Monday, September 27, 2010

facebooking




i was thinking tonight about my DIL "unfriending" me on facebook. seriously, that's supposed to cause ww3? facebook is stupid, if i didn't play "yoville" i wouldn't ever have started. but back to the subject, i'm supposed to be really devasted by this maneuver made by her, the coup de grace.

what grade am i supposed to be in? today that made me laugh off loud. which is ok, i don't have a lot to laugh at these days.

so here is my facebook entry.


i had a moment of clarity and hilarity. someone did something stupid that was meant to hurt me and i realized that it's not what they did that hurt my feelings, but all the evil and venom they put into doing this stupid gesture that hurt me. i was suddenly hit with how stupid their gesture was in the first place, and how stupid they are to think that their little evil action is going to ruin my life. for the first time, in a long time, i laughed out loud. i spent too much time sad because of their evil effort and today it hit me how stupid and petty they are to have done what they did. thank you, idiotic evil one, for the best and hardest laugh i've had in a long time. prepare to be evicted, you can't live rent-free in my head anymore. you will need me before i will need you. by the way, i learn from my mistakes, unlike you. don't let the door hit you where the good lord split you. consider this bridge burned! have a good life, dingbat!

had i tweeted this, it would have to be more succinct.

i think i told you the story about how a few months ago chicky dissed me on facebook, denied doing it and has now unfriended me. i'm supposed to crushed by this. i did send her an apology via the "make a friend" button and she denied me a from being her friend. good for her. her birthday is in 3 weeeks. i hope she remembers that we aren't friends.

the funny part is she thinks the mere act pisses me off. it's not that, it's how important she thinks social media is...did i miss something? she thinks she really hurt my feelings because she did that. no, i;m not sad about facebook, i am sad you want to hurt me so bad.

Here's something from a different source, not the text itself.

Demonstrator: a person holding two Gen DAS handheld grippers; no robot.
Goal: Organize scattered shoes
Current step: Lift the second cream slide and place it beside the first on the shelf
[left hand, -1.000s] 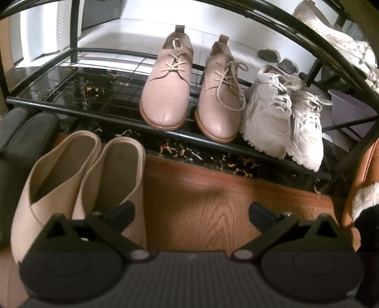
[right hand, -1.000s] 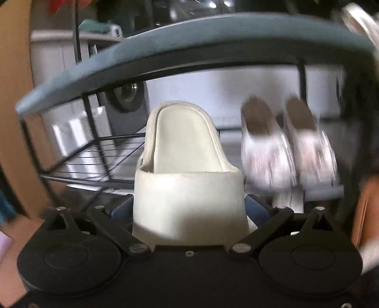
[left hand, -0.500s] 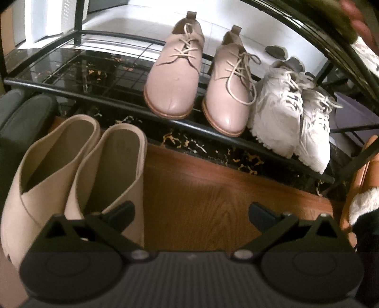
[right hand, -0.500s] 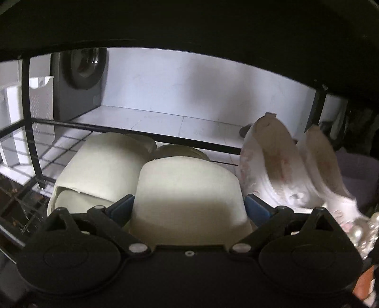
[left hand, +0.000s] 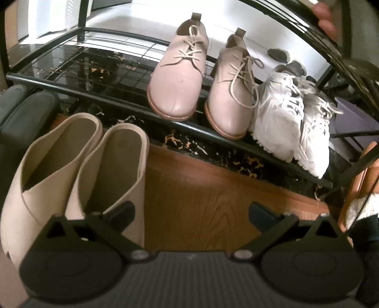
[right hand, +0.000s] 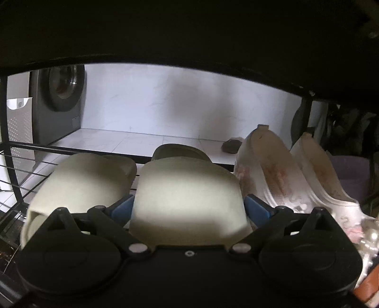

and all i ever did was be her friend.

i was kinda down over this tonight. but then i hit me and i just had to laugh at her stupidity.

she 'unfriended' me. i can't buy her christmas or birthday or anniversary or just because gifts if we aren't friends.

she's not my friend.

i'm crushed. haha.

i submitted my essay to real simple. you had to finish the sentence "i never thought i..." my answer was "...become a mother-in=law."

i don't look to win the prize, but it would be enough to pay off my car. it felt good to get it down on paper regardless. which is priceless.